■ **PROBLEM DETAILS**: With the pictures set aside, reproduce each entry precisely as it reads.

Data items
#####
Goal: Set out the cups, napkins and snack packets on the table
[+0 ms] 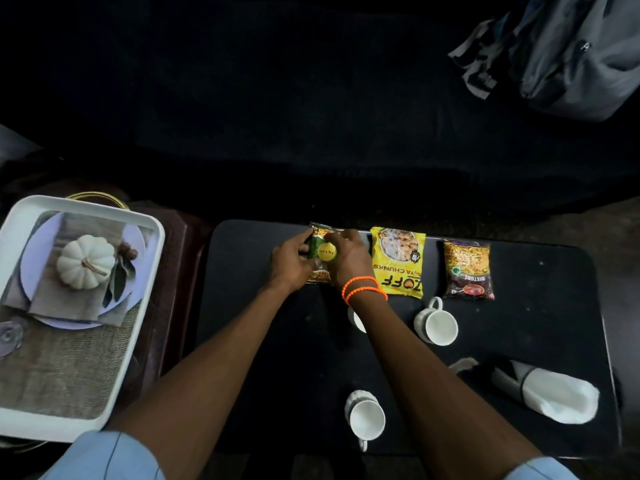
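At the frame's centre, the left hand (291, 263) and right hand (349, 256) both grip a packet (323, 252) between them, at the black table's (263, 327) far edge. Right of it lie two more packets (398, 261); cups (437, 323) sit nearer, a napkin (561, 393) lower right.

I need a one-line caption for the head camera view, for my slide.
Both hands, left and right, place a third snack packet beside two others on the black table.
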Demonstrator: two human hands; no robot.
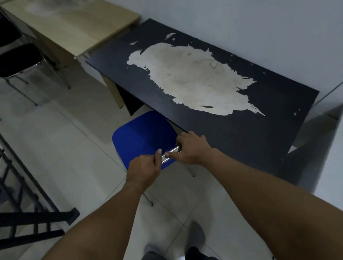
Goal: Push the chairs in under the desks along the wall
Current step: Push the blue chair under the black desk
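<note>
A blue-seated chair (139, 138) on thin metal legs stands at the front edge of a dark desk (237, 130) with a large worn pale patch. The far part of the seat lies under the desktop. My left hand (143, 167) and my right hand (192, 148) both grip the chrome top bar of the chair's back, side by side. Farther along the wall stands a light wooden desk (76, 27), with a black-seated chair (15, 61) in front of it, out on the floor.
A black metal rack (20, 199) fills the floor at the left. A white wall runs behind both desks, and a white block (336, 150) stands at the dark desk's right end. Pale floor tiles lie between the rack and the desks. My feet show at the bottom.
</note>
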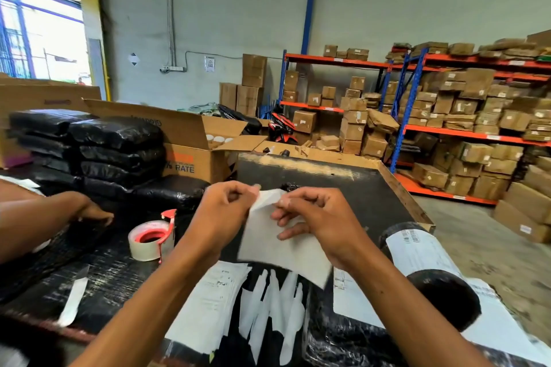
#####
■ **TASK ANSWER**:
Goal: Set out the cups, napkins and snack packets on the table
[+0 ms] 
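At the frame's centre, the left hand (291, 263) and right hand (349, 256) both grip a packet (323, 252) between them, at the black table's (263, 327) far edge. Right of it lie two more packets (398, 261); cups (437, 323) sit nearer, a napkin (561, 393) lower right.

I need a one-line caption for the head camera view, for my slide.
Both hands, left and right, place a third snack packet beside two others on the black table.
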Demonstrator: two human hands; no robot.
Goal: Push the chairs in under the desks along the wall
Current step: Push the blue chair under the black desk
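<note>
A blue-seated chair (139, 138) on thin metal legs stands at the front edge of a dark desk (237, 130) with a large worn pale patch. The far part of the seat lies under the desktop. My left hand (143, 167) and my right hand (192, 148) both grip the chrome top bar of the chair's back, side by side. Farther along the wall stands a light wooden desk (76, 27), with a black-seated chair (15, 61) in front of it, out on the floor.
A black metal rack (20, 199) fills the floor at the left. A white wall runs behind both desks, and a white block (336, 150) stands at the dark desk's right end. Pale floor tiles lie between the rack and the desks. My feet show at the bottom.
</note>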

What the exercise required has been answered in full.